Exercise 1: If \(X\) is a normed vector space over \(K (= \mathbb{R} \textrm{or} \mathbb{C} )\), then addition and multiplication are continuous from \(X \times X\) and \(K \times X\) to \(X\). Moreover, the norm is continuous from \(X\) to \([0,\infty)\); in fact, \(\|x\|-\|y\| \leq \|x-y\|\).

Proof: To prove continuity of addition we use a \(\delta - \epsilon \) proof. Let \(x,x_0,y,y_0 \in X\) be such that \(\|(x,y)-(x_0,y_0)\|=\|((x-x_0,y-y_0))\| < \delta = \frac{\epsilon}{2}.\) From the definition of product norm, this is simply \(\textrm{max}(\|(x-x_0)\|,\|(y-y_0)\|).\) Then we see that under the map \(+:X\times X \rightarrow X\) we have that

\( \begin{equation} \begin{split} \|(x+y)-(x_0+y_0)\| &= \|(x-x_0) + (y-y_0)\| \\ &\leq \|x-x_0\| + \|y-y_0\| \\ &< \frac{\epsilon}{2} + \frac{\epsilon}{2} \\ &= \epsilon \end{split}\end{equation}\)

Thus, addition is continuous in \(X\).

Next we prove continuity of multiplication. Let \(\lambda\) be an element of our field \(K\) and let \(x\) be an element of \(X\). The goal is to show that if \(\|(\lambda,x)-(\psi,x_0)\| < \delta.\) Then \(\|\lambda x - \psi x_0 \| < \epsilon \). Usually whenever I try to work out these sorts of inequalities, I never really see it until I see a cheesed out answer. So here is the cheesed out answer. Consider

\(\begin{equation} \begin{split} \| \lambda x - \psi x_0 \| &= \|\lambda x -\lambda x_0 + \lambda x_0 - \psi x_0\| \\ &\leq \| \lambda x -\lambda x_0 \| + \| \lambda x_0 - \psi x_0 \| \\ &= |\lambda| \|x-x_0\|+ |\lambda - \psi| \|x_0\| \end{split} \end{equation}\).

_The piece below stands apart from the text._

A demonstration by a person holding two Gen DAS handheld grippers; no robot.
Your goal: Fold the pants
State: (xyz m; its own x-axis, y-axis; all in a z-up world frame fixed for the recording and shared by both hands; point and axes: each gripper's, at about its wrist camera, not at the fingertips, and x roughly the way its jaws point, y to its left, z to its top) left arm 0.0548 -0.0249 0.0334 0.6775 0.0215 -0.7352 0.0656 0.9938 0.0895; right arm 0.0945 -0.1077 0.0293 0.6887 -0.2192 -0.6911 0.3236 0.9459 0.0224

What should one do in this situation? Why simply set \(\delta = \textrm{min} (1, \frac{\epsilon}{3\|x\|}, \frac{\epsilon}{3|\lambda|}, \frac{\epsilon}{3} ) \) Then we know that \(|\lambda - \psi| < 1\). So then

\( \begin{equation} \begin{split} |\lambda| \|x-x_0\|+ |\lambda - \psi| \|x_0\| & \leq |\lambda - \psi| \|x\| + |\psi| \|x-x_0\| + |\lambda - \psi | \|x-x_0\| \\ &< \frac{\epsilon}{3} + \frac{\epsilon}{3} + \frac{\epsilon}{3} \\ &< \epsilon \end{split} \end{equation}\)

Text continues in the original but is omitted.